Williamson hatte im Rennen um die Präsidentschaftskandidatur der Demokraten von Anfang an als chancenlos gegolten. Bei der ersten Vorwahl der Demokraten im Januar im Bundesstaat New Hampshire erzielte sie nur vier Prozent der Stimmen - und das, obwohl Biden technisch gesehen wegen eines Streits mit regionalen Parteivertretern gar nicht teilnahm.
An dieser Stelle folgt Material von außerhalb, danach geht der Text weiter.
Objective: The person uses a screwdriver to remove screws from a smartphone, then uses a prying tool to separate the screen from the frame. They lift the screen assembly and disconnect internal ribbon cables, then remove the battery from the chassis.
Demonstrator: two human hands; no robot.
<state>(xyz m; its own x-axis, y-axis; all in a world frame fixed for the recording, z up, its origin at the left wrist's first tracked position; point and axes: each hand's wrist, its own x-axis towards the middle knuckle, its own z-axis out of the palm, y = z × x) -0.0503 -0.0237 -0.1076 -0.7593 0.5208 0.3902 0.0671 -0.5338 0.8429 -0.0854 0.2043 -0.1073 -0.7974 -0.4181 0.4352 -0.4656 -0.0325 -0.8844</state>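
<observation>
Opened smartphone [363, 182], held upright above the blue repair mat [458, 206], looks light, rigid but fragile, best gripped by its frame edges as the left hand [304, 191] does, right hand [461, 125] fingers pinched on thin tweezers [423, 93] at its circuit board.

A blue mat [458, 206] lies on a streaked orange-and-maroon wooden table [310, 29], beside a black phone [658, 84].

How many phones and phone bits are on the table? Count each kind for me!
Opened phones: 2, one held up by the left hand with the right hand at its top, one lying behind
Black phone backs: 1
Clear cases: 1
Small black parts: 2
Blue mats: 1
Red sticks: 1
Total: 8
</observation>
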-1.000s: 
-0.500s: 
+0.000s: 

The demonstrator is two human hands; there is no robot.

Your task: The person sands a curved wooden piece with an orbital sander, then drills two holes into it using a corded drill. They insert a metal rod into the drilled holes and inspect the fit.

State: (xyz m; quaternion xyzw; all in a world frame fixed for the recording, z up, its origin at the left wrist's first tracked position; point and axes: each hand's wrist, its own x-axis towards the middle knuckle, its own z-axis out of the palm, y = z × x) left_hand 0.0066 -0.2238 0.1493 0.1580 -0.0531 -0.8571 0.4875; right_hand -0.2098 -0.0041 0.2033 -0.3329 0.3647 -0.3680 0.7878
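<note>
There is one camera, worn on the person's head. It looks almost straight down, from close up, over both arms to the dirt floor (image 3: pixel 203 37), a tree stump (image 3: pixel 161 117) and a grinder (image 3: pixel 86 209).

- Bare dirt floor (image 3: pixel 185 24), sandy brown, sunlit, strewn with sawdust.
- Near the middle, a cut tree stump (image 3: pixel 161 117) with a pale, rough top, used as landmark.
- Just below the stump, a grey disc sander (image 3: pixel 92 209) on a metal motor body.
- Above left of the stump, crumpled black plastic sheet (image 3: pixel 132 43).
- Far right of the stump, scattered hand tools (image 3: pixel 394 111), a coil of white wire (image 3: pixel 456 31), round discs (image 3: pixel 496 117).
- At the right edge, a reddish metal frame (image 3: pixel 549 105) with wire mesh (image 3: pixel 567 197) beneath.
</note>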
Bei der Vorwahl in South Carolina kam Williamson dann auf rund zwei Prozent, bei der Vorwahl in Nevada am vergangenen Dienstag auf knapp drei Prozent. Am Mittwochabend warf die Autorin dann das Handtuch und wünschte auf Instagram: "Möge die Liebe sich noch durchsetzen, in unseren Herzen und in der Welt."
Biden hat bei den Vorwahlen der Demokraten keine ernsthaften Herausforderer - obwohl viele Demokraten der Auffassung sind, der Amtsinhaber sei mit 81 Jahren zu alt für eine erneute Präsidentschaftskandidatur. Derzeit läuft alles auf ein erneutes Duell zwischen Biden und seinem Vorgänger Donald Trump bei der Präsidentschaftswahl im November heraus.